Mick Maher

Personal information
- Full name: Michael Anthony Maher
- Born: Sydney, New South Wales, Australia
- Died: 27 July 2009 Sydney, New South Wales, Australia

Playing information
- Position: Fullback, Wing
Club
| Years | Team | Pld | T | G | FG | P |
| 1960–70 | North Sydney | 125 | 23 | 0 | 0 | 69 |
- Source:
- Relatives: Pat Maher (uncle)

= Mick Maher =

Australian rugby league footballer

Mick Maher was an Australian rugby league footballer who played in the 1960s and 1970s.

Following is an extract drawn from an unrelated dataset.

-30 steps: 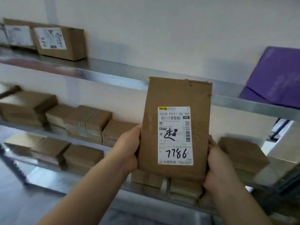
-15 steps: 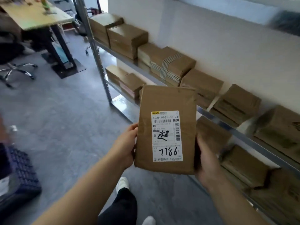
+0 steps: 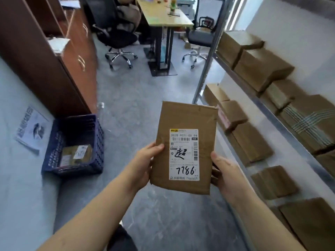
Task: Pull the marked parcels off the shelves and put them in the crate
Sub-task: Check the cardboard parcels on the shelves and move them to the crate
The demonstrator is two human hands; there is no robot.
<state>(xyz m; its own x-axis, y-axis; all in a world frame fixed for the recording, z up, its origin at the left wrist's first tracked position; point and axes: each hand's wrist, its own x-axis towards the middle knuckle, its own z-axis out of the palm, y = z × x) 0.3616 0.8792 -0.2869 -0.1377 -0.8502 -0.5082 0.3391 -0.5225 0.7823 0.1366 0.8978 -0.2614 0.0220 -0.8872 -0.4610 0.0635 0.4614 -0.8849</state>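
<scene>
A flat brown parcel (image 3: 186,138) with a white label, hand-marked "7786", stands upright in front of me over the grey floor. My left hand (image 3: 145,163) grips its lower left edge, thumb on the front. My right hand (image 3: 224,173) grips its lower right edge. A dark blue plastic crate (image 3: 90,134) sits on the floor to the left by the wall, with a labelled brown parcel (image 3: 77,153) lying inside it. Metal shelves (image 3: 268,113) on the right carry several brown parcels (image 3: 261,69).
A brown wooden cabinet (image 3: 59,57) stands behind the crate on the left. Farther back are a desk (image 3: 163,17) and two office chairs (image 3: 117,35). A printed sheet (image 3: 32,129) hangs on the left wall. Grey floor lies between me and the crate.
My view has swung left, away from the shelves and towards the room. The crate has come fully into view. Both hands keep the same hold on the parcel.
</scene>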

He played in the NSWRFL premiership for North Sydney as a fullback and also as a winger.

==Playing career==
A Mosman junior, who played alongside Ken Irvine in his younger years, Maher made his first grade debut for North Sydney in 1960. In the ten seasons that Maher played for Norths, the club only qualified for the finals on two occasions which were in 1964 where Norths lost to Balmain and in 1965 where Norths finished second on the table at the end of the regular season but bowed out in consecutive games during the finals series. In 1967, Maher became the first choice fullback after the retirement of Fred Griffiths. Maher retired at the end of the 1970 season. He died on 27 July 2009.